Besides fighting an easier credit environment, potential buyers of stocks in the first half of 2019 will be fighting corporate stock buybacks in January and February 2019 as the buyback window opens. We expect companies to accelerate their stock buybacks in early 2019 to take advantage of much lower valuations caused by late 2018 market downturn. This will further support a first quarter 2019 rally.
Besides the elements of lower market volatility and faster corporate stock buybacks driving up stocks, sellers of late 2018 who want to “get back in” will have to fight the rising seasonal tide of passive investment flows. As we have detailed at length previously, retirement savings fund flows are going increasingly into passive investing vehicles. As these automated retirement savings plans, think 401ks and IRAs, reload and see inflows on “paydays”, they blindly buy stocks. They are price agnostic. They do not care the price of the individual stocks they are buying or selling. Their only objective is to be 100% invested in the market by the end of each trading day! 100%! No cash! No other! This should help support stocks in the first half of 2019.
While positive on an early 2019 rally, we expect the price momentum to wane in the late 1st quarter as two negative traits resurface. In early March and extending into April, corporate stock buyers reenter their “blackout window” where they are prohibited from transacting and buying back their stock until 48 hours after they report the first quarter earnings. This seasonally reduces the demand for stocks.
Additionally, while tax refunds typically help support stocks in the early second quarter, 2019 should bring lower tax refunds to buyers of stocks as the tax code changes of 2018 are calendarized, filers of itemized returns shrink, and investors took net capital losses in 2018. This should reduce the amount of capital slated for buying stock in the second quarter. Finally, we think that a third unforeseen reason will surface late in the second quarter refocusing investors on slower global growth and concerns of a recession. Convenient reasons may include European Brexit, oil instability, launching additional auto tariffs, or federal deficit worries. Regardless of the cause, we think that a short-term rally in bonds and the dollar in second quarter is likely. Being two of the “3 bears” to earnings estimates and stock prices, a short and fast pull-back in the global equity markets would ensue.
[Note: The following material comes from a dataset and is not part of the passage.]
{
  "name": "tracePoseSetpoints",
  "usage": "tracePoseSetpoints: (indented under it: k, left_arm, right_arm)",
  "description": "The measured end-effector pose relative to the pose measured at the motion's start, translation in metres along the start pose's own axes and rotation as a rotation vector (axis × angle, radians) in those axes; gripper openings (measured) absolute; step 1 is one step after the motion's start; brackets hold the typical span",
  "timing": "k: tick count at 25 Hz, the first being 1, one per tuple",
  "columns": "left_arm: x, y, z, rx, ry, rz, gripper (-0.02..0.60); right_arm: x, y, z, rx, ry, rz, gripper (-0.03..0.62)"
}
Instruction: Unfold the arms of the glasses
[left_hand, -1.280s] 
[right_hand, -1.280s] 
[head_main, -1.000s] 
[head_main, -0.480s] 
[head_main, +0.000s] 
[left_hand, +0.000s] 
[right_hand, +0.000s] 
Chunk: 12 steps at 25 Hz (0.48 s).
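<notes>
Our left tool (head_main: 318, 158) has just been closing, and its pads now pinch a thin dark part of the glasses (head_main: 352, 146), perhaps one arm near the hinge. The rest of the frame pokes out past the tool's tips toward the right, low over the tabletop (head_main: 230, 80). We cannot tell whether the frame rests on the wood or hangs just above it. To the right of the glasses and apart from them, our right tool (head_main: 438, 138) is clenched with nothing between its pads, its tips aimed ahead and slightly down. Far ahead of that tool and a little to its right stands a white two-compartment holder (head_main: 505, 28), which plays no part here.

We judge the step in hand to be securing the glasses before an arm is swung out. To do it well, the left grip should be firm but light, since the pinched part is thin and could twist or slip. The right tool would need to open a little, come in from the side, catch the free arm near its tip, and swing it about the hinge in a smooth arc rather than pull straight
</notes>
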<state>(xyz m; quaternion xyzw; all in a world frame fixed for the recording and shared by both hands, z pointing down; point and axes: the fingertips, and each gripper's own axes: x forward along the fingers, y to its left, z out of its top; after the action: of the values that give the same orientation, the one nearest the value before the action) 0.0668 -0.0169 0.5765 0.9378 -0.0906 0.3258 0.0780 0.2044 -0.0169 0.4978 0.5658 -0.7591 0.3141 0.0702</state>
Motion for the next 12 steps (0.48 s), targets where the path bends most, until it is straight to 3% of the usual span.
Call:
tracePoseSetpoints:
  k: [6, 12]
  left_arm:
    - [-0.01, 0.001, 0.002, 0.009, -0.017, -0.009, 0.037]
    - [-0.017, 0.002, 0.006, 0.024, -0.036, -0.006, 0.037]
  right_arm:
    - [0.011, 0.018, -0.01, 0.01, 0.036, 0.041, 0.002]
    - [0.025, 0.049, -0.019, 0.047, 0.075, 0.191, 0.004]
We would be buyers of this early summer pull-back. Moreover, we would be aggressively looking to buy more growth and cyclical tilted stocks for the second half of 2019 and 2020. Our outlook for the second half of 2019 and for the first half of 2020 will be posted as we draw closer to those time periods, but the title is likely to read “The Bull is Back”.
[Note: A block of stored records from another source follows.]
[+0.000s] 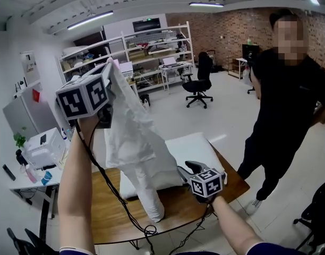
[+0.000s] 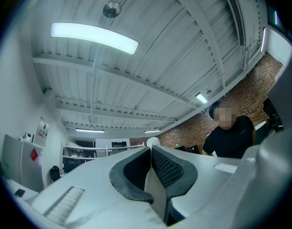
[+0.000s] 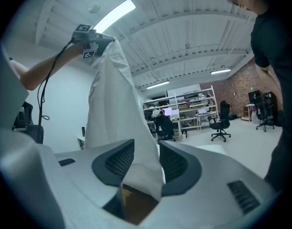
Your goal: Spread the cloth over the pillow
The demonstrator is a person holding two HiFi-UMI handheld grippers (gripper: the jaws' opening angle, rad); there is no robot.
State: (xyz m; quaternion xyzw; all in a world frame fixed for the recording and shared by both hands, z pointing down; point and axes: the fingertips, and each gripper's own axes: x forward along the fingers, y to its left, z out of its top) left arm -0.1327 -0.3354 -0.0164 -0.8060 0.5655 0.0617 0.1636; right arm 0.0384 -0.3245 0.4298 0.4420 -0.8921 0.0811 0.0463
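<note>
A white cloth (image 1: 133,142) hangs in a long drape from my left gripper (image 1: 110,64), which is raised high and shut on the cloth's top edge (image 2: 155,191). The cloth's lower end reaches the wooden table (image 1: 107,211), in front of the white pillow (image 1: 197,145) lying there. My right gripper (image 1: 181,171) sits low beside the pillow at the cloth's right edge. In the right gripper view its jaws (image 3: 147,159) stand open with a fold of the cloth (image 3: 112,104) hanging between them, and the raised left gripper (image 3: 96,42) shows above.
A person in black (image 1: 290,100) stands right of the table. Cables (image 1: 120,201) trail from the grippers over the table's front. A side table (image 1: 40,158) with small items stands at the left. Shelves and an office chair (image 1: 198,86) are farther back.
</note>
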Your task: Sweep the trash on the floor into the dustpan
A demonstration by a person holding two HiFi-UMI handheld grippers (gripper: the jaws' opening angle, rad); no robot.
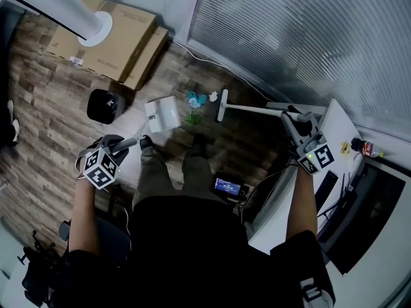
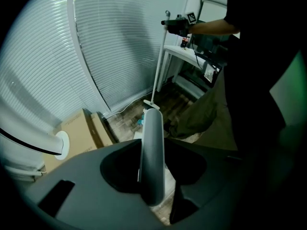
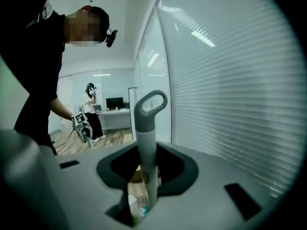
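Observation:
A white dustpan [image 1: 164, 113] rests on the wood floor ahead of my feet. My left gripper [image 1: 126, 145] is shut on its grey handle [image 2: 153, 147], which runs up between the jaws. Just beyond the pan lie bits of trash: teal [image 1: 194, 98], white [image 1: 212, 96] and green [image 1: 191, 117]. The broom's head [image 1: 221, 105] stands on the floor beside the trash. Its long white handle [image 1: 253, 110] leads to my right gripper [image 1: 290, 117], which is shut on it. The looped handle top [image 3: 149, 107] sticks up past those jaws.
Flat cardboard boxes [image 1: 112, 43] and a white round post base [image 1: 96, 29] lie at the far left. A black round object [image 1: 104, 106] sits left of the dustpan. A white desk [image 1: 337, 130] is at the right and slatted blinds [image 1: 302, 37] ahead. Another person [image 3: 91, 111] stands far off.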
Sources for data include Bloomberg, Investor’s Business Daily, other publicly available news sources, and Oak Harvest internal analysis. This forecast contains the generalized view of Oak Harvest Investment Services and should not be considered personalized investment advice. No assurance is made that Oak Harvest Investment Services will continue to hold the views expressed herein. Views and opinions may change based on new information, analysis, or reconsideration. In addition, Oak Harvest makes no assurance as to the accuracy of any forecast or projection made. Past performance is not indicative of future results. Investing involves the risk of loss.